We don't have BF16 Optimizer and training interface. But you can refer to static fp16 training interface: https://github.com/PaddlePaddle/models/blob/release/2.0-beta/PaddleNLP/benchmark/bert/run_pretrain_single.py#L241

amp_list = paddle.fluid.contrib.mixed_precision.AutoMixedPrecisionLists(
            custom_white_list=['layer_norm', 'softmax', 'gelu'])
optimizer = paddle.fluid.contrib.mixed_precision.decorate(
            optimizer,
            amp_list,
            init_loss_scaling=args.scale_loss,
            use_dynamic_loss_scaling=True)

Besides, maybe you should provide enable_mkldnn interface instead of FLAGS_use_mkldnn (see #27935)

lidanqing-intel commented 3 years ago

Luotao means that we should better not use global variable anymore.
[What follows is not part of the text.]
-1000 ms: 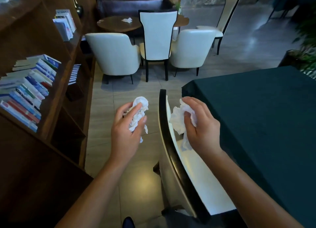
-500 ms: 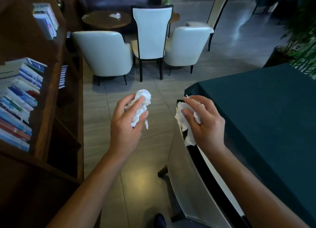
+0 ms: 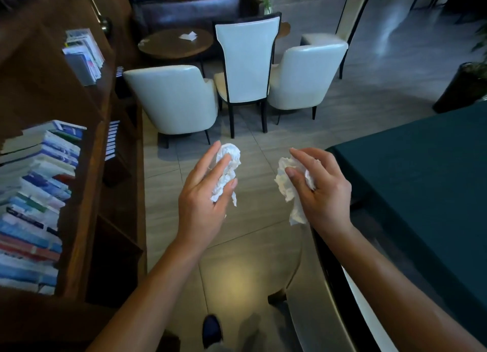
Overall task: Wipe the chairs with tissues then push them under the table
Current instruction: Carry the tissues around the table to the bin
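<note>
My left hand (image 3: 204, 193) holds a crumpled white tissue (image 3: 226, 171) above the tiled floor. A second crumpled tissue (image 3: 286, 187) is gripped in my right hand (image 3: 320, 190), which hovers just above the top of a black-framed white chair (image 3: 320, 285). That chair stands pushed against the table with the dark green cloth (image 3: 421, 193) at the right; my right forearm covers part of its back. Straight ahead stands another white high-back chair (image 3: 246, 67) with black legs.
A wooden bookshelf (image 3: 87, 167) full of books lines the left side. Two white armchairs (image 3: 174, 101) flank the high-back chair beside a round wooden table (image 3: 175, 44) with a tissue on it. A dark planter (image 3: 461, 90) stands at the right.
The near chair has slid toward the green table and dropped lower in view. My right hand has lifted off its back. The view has moved forward toward the far chairs.
</note>
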Motion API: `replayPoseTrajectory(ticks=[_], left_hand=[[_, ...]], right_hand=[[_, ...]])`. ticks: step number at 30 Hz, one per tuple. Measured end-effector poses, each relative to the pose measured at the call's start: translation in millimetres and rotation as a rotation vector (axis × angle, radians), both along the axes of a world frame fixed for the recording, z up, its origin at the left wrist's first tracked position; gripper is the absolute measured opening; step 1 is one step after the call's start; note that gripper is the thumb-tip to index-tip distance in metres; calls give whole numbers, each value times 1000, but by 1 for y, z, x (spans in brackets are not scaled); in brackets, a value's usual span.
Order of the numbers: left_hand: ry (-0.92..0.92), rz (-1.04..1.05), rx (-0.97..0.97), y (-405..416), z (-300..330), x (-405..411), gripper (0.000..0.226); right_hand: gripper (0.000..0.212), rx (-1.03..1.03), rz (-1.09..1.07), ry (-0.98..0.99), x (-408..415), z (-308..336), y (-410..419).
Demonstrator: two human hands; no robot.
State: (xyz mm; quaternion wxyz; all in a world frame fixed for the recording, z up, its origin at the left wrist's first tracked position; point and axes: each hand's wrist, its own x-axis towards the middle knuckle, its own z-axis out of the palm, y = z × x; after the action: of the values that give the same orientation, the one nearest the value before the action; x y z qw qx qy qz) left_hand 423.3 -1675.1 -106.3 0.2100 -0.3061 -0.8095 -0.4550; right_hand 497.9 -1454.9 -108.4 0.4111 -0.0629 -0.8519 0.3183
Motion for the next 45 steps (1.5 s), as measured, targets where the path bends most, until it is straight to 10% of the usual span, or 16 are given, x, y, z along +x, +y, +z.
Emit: replayPoseTrajectory(ticks=[15, 45], left_hand=[[66, -190, 66, 31, -24, -232, 38], [18, -688, 67, 374, -28, -568, 35]], right_hand=[[27, 18, -221, -66, -173, 0, -2], [24, -5, -674, -33, -430, -23, 246]])
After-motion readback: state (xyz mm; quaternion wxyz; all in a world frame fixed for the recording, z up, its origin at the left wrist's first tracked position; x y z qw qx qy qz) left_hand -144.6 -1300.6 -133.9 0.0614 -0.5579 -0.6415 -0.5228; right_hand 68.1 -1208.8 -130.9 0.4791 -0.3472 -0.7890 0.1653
lidanqing-intel commented 3 years ago

Hi, @luotao1 What is the compiling option to run the recommender models? I have this error when I run the train.py

  File "/home/li/repo/Paddle/build/python/paddle/distributed/fleet/base/fleet_base.py", line 1192, in minimize
    self._runtime_handle = RuntimeFactory()._create_runtime(context)
  File "/home/li/repo/Paddle/build/python/paddle/distributed/fleet/base/runtime_factory.py", line 32, in _create_runtime
    ps_runtime = TheOnePSRuntime()
  File "/home/li/repo/Paddle/build/python/paddle/distributed/fleet/runtime/the_one_ps.py", line 383, in __init__
    self._worker = fluid.core.DistFleetWrapper()
AttributeError: module 'paddle.fluid.core_avx' has no attribute 'DistFleetWrapper

My option is

cmake ..  -DCMAKE_BUILD_TYPE=Release -DWITH_PYTHON=ON -DPY_VERSION=3.6 -DWITH_AVX=ON

Update

cmake ..  -DCMAKE_BUILD_TYPE=Release -DWITH_PYTHON=ON -DPY_VERSION=3.6 -DWITH_AVX=ON -DWITH_DISTRIBUTE=ON

luotao1 commented 3 years ago

@lidanqing-intel You should use -DWITH_DISTRIBUTE=ON. Besides, discussed with @MrChengmo, above models are published in https://github.com/PaddlePaddle/PaddleRec/tree/master/models

rank/dnn, rank/wide_deep, recall/word2vec: These three models are already tested by QA
rank/deepfm: Still developing.

How to run rank/dnn, please see https://github.com/PaddlePaddle/Perf/tree/master/CtrDnn

jczaja commented 3 years ago

Regarding to our strategy in enabling bf16 training, We focus on word2vec with goal to reduce memory consumption. We want to do that by enabling bf16 training for most memory consuming ops like: lookup_table . Apart from ops we want to have optimizer working purely on bf16 as well. So ideally to reduce memory usage we will have pure bf16 training without the need of keeping master parameters in fp32.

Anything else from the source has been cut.